После проведения необходимых формальностей, окружной прокурор обратился к свидетелю:
— Мистер Райвен, вы были знакомы с мистером Барри Кейтом Денненом?
— О, да! И даже очень хорошо знаком, — расплылся в доброжелательной улыбке свидетель. — Мы с ним дружили много лет, мы снимали один офис на двоих, хотя, признаться, никаких совместных дел не вели. Признаться честно, наши интересы лежали в разных областях, но это очень удобно — и дешево, и не надо секретарей держать, потому что когда он отсутствовал, по телефону отвечал я, и наоборот. Да, мы, можно сказать, сильно дружили. Когда нечего было делать, мы частенько вместе пили кофе, а, признаться честно, и не только кофе, и обсуждали жизнь. Мы частенько коротали вместе вечера и даже встречались в выходные, или у него, или у меня, или в ресторане… Мы были одного возраста и… Он был охоч до прекрасного пола и, признаться, я тоже. Мы вместе с ним…
— Я сам буду задавать вам вопросы, мистер Райвен, вы отвечайте лишь то, о чем вас спрашивают.
— О, хорошо, хорошо, господин прокурор. Вы спрашивайте, я буду отвечать. Признаться, мне нечего скрывать ни от вас, ни от кого-либо другого. Что было, то было, все грехи не замолишь, а замалчивать, не значит их искуплять…
— У него были какие-либо особенности во внешности? — перебил Маршалл.
— Особенности? — переспросил свидетель. — Какие особенности? Ну, лысина была, признаться честно, так и живот был немаленький… А, шрам на предплечье, вы об этом спрашиваете?
— Вы были на опознании трупа восемнадцатого числа текущего года? — стараясь не выходить из себя, спросил прокурор.
— Да, был. Бедный Барри! Он обгорел так, что даже мама родная не узнала бы его! Я бы…
— Но вы опознали тело? — чуть не рявкнул прокурор.
— Да, сэр, опознал, — согласился свидетель. — Я, признаться…
— Каким же образом вы его опознали, если тело обгорело до неузнаваемости?
— Ах вы об этом спрашивали в первый раз! — хлопнул себя по лбу Райвен. — Сразу бы сказали. Признаться честно, я просто не сообразил. Сейчас я все объясню. Дело в том, что давным-давно, в пору безвозвратно ушедшей юности… Эх, какие, признаться, были времена…
— Не отвлекайтесь, пожалуйста, — не выдержал и судья Чивородис, отвечайте по существу.
— А я и отвечаю, — обиделся свидетель. — В пору далекой юности у Барри была девушка, которую он очень любил. Он про нее часто вспоминал, говорил «Лиззи была для меня…»
— Объясните, как вы опознали труп, — устало попросил Болдуин Маршалл. — А то мы будет выслушивать вас ведь день.
— Вот если вы меня будете перебивать, сэр, то мы действительно проторчим здесь до поздней ночи. Я же объясняю: до войны у Барри была девушка, которая подарила ему серебряный перстень с гравировкой: три буквы — «Б. К. Д.», что означало: Барри Кейт Деннен. Это чтобы Барри не забывал о ней в армии и по возвращении женился на ней. Ах, признаться честно, какая это была любовь… Все-все, продолжаю. Барри служил где-то на Востоке, во флоте, и ходил в продолжительные рейсы. Короче, когда он вернулся с войны, девушку он не нашел — куда-то уехала и сгинула. Может, умерла, может вышла замуж и сменила фамилию.
А перстень остался. Барри им очень дорожил и никогда не снимал. Собственно, он его уже и не мог снять, поскольку за послевоенные годы, признаться честно, отъелся и уже не напоминал того стройного юношу, каким уходил в армию.
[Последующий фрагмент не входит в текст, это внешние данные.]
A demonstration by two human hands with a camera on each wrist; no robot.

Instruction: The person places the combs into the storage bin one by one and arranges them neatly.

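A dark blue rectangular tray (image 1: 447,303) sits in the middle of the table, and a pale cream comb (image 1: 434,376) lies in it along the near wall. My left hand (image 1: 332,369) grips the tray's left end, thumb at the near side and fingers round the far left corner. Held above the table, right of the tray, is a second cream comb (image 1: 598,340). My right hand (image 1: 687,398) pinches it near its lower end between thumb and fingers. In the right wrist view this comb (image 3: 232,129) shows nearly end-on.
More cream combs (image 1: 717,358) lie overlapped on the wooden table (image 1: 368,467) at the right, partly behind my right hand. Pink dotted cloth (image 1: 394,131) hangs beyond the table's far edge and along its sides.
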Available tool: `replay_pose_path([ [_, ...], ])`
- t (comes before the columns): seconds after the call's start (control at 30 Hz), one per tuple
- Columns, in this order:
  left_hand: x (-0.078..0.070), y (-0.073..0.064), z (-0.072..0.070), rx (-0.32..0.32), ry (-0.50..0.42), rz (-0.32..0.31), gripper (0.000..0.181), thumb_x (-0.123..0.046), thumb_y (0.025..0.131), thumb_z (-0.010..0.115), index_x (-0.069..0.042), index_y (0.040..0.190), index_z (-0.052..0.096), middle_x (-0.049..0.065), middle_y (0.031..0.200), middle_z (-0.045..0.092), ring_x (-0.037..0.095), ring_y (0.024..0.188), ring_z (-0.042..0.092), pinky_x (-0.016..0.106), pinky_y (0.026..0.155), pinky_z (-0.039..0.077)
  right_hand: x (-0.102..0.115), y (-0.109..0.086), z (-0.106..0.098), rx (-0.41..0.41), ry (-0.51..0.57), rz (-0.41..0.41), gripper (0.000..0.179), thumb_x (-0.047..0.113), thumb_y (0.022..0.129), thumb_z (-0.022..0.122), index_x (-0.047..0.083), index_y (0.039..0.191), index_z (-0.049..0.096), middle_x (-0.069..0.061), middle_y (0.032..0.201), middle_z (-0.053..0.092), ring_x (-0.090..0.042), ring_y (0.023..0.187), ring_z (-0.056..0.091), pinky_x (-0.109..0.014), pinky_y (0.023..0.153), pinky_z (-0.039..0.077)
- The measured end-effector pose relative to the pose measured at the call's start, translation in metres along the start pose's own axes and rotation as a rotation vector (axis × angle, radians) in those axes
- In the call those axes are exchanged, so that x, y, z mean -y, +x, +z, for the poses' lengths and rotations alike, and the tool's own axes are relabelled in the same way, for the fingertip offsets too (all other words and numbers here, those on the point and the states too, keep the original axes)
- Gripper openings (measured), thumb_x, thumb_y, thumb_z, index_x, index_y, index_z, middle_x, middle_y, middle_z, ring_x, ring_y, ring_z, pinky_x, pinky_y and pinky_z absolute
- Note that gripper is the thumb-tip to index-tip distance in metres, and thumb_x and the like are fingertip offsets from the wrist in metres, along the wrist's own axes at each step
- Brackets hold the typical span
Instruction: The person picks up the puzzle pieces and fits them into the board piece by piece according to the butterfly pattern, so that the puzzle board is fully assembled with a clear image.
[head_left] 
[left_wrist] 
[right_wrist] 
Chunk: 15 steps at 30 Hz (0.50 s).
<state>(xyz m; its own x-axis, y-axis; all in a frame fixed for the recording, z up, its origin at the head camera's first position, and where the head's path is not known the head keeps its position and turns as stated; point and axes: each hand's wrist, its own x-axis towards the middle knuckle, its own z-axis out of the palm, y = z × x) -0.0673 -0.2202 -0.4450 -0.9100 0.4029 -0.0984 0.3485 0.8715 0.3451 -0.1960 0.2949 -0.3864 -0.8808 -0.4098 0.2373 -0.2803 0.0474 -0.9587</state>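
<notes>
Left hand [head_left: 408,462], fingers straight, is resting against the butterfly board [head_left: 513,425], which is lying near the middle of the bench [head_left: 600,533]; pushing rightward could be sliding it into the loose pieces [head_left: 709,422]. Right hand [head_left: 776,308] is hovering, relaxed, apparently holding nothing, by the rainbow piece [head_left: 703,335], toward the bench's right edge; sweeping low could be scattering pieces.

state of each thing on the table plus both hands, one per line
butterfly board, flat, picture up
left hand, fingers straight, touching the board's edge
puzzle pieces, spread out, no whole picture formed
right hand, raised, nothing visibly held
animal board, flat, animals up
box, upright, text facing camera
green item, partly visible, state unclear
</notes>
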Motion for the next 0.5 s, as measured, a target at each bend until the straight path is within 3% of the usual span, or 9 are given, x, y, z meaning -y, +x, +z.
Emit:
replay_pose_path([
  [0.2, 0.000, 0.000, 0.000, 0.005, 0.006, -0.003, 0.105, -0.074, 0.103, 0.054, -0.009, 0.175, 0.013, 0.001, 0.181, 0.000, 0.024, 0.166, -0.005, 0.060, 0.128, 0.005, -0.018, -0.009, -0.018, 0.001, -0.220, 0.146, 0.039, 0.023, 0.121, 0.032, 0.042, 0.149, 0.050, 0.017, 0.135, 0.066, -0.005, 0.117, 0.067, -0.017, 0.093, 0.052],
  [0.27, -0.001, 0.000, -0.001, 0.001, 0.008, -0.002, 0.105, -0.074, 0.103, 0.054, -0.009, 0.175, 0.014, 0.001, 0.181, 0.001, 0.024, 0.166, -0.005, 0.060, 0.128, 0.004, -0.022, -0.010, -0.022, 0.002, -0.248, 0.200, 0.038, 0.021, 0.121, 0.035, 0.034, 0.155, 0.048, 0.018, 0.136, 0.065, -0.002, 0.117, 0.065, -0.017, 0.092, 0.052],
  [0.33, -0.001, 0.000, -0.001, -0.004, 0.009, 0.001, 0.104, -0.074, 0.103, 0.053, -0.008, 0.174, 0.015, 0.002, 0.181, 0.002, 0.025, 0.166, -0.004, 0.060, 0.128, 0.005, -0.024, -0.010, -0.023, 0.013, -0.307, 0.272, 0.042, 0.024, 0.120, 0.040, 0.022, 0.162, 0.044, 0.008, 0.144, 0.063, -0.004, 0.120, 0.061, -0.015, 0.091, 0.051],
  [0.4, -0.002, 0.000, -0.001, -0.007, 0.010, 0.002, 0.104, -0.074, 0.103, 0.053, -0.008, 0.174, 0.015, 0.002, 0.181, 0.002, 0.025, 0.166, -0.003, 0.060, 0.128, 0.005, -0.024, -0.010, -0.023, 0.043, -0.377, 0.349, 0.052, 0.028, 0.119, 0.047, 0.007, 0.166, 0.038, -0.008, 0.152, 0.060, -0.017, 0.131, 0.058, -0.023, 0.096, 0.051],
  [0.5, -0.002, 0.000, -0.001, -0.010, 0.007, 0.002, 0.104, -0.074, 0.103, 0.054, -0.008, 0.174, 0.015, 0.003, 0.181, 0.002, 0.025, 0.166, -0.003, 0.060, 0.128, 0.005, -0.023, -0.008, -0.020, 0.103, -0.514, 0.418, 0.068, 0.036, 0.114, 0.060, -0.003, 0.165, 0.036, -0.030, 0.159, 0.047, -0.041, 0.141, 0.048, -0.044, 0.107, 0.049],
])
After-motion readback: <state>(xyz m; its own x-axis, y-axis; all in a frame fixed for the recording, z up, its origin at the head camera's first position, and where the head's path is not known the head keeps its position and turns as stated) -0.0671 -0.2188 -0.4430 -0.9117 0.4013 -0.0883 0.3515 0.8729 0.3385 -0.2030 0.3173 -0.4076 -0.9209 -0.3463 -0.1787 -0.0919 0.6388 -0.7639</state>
Палец настолько растолстел, что перстень снять было абсолютно невозможно — только отрезать вместе с пальцем. Впрочем, цены перстень не большой, так что вряд ли какой-либо грабитель позарился бы на него и…
— И именно по этому перстню вы опознали тело погибшего?
— Конечно. Я же объясняю вам, сэр, что этот перстень был частью Барри Деннена — они были единым и неделимым целым. Перстень невозможно было снять и подарить другому. И если на теле был перстень, а он был, и я клянусь в этом могилами своих предков, то это было тело бедного Барри.